The society's transactions includes addresses of players. These individuals primarily resided in a geographic range extending from mid-Durham, including locales like Willington, Darlington, and Bishop Auckland, to the western areas of Northumberland, reaching Haltwhistle. The region then extended northeastward to encompass the North Tyne Valley, Kielder Water, Bellingham, Wark, Falstone, and further north to locations in north Northumberland, such as Alnwick. The boundary then reversed, moving southward to Morpeth, southeast Northumberland, and Tyneside. Overall, this territory broadly aligns with the boundaries of Northumberland and the eastern part of County Durham. Notably, almost half of the listed players, totaling seventeen, originated from the industrial and mining hubs of Tyneside and southeast Northumberland. Among them, three lived in North Shields, and six were located in mining communities between the rivers Tyne and Wansbeck. This subset of nine players, comprising a quarter of the identified musicians, hailed from the North Shields and southeast Northumberland regions.

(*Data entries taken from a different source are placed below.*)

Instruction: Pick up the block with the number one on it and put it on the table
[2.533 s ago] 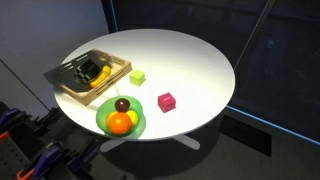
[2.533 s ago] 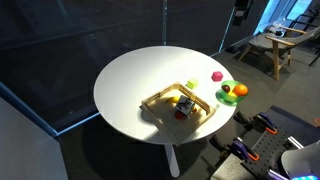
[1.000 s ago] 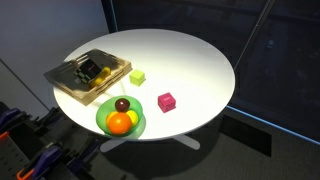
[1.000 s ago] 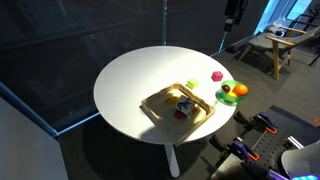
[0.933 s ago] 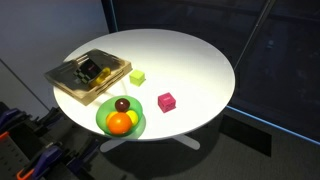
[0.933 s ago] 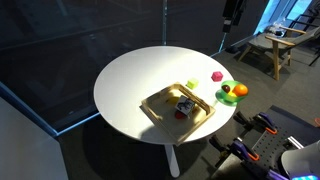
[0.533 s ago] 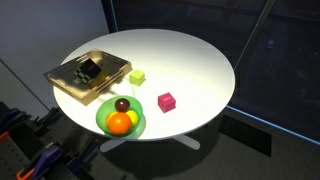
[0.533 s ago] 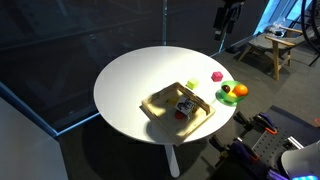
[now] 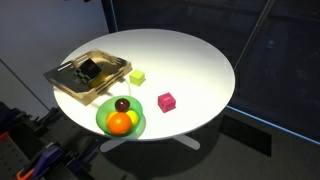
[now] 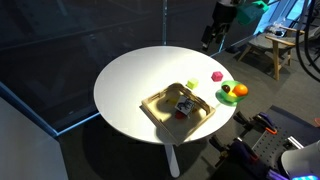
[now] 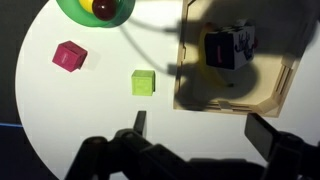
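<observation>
The block with the number one [image 11: 230, 47] is a dark cube with whitish patches. It lies in a shallow wooden tray [image 11: 271, 90] on the round white table [image 11: 100, 115]. It shows in both exterior views [image 9: 88, 68] [image 10: 185, 103]. My gripper [image 11: 202, 130] hangs high above the table, open and empty, and its fingers [image 11: 139, 122] frame bare table just short of the tray. In an exterior view the gripper [image 10: 211, 40] is above the table's far edge, well apart from the block.
A yellow-green cube [image 11: 144, 82] and a magenta cube [image 11: 69, 56] lie on the table beside the tray. A green plate [image 9: 103, 120] with fruit stands at the table's edge. A wooden chair [image 10: 270, 45] stands beyond the table.
The arm has come into an exterior view from the top right and moved left and down toward the table. A shadow now falls over the tray. The block and cubes have not moved.
</observation>
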### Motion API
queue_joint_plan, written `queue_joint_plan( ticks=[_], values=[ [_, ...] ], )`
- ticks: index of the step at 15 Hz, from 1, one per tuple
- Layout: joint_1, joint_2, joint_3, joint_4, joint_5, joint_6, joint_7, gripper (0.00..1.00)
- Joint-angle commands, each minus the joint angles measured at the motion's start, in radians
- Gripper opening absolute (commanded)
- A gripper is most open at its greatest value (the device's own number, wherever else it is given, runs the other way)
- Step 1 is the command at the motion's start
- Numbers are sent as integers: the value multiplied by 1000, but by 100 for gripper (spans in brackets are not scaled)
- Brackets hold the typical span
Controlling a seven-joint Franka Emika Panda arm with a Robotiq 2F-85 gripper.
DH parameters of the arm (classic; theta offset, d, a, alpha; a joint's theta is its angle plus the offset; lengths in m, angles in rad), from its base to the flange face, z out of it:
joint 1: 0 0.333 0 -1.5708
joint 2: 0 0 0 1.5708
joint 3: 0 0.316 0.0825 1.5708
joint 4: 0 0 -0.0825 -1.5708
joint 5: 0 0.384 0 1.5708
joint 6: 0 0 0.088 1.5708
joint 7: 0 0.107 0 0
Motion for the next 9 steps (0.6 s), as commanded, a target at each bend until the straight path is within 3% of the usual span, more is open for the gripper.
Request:
queue_joint_plan(
  ticks=[1, 9],
  values=[
    [-7, -13, 17, -55, -18, 57, 69, 100],
    [-2, 8, 14, -72, -3, 39, 54, 100]
  ],
)
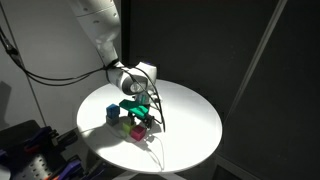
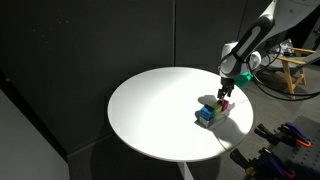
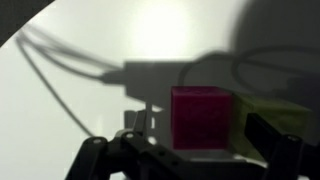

==Why was the society so short-lived?==
The reasons for the society's short life are not documented. However, it is clear that with a committee of 26, only one of whom was an honorary playing member, and only 37 honorary playing members across the lifetime of the society, never more than 35 at any time, it may well be that pipers felt that the work of the society was not really about the living tradition of the instrument as it was currently played, so much as an antiquarian interest in preserving an instrument falsely perceived as being on the point of extinction.

Such attitudes were certainly current when the Northumbrian Pipers' Society was founded, 30 years later, and it is known from Tom Clough's letters that Tom, and perhaps also his father Henry, were initially cautious and even suspicious. Henry was elected by the NPS as one of the vice-presidents, though he did not play a very active role. Certainly the newer Society had much more involvement from pipers themselves; Tom himself acted as a Competition judge in the first three years, though he declined to be a vice-president, stating that doing the work properly would require more of his time than he could spare. It is more likely that his personal disagreements with G.V.B. Charlton, the first president of the new society, played a large role in this decision. Another piper who played a major part in the NPS early on was Richard Mowat, its chairman from 1933 until his death. In the same year, Tom was also elected as a vice-president, as Billy Pigg had been in 1930. The newer society, as its name suggests, thus had far more involvement from pipers themselves than its short-lived predecessor, and this difference may explain why it survived, while the NSPS did not.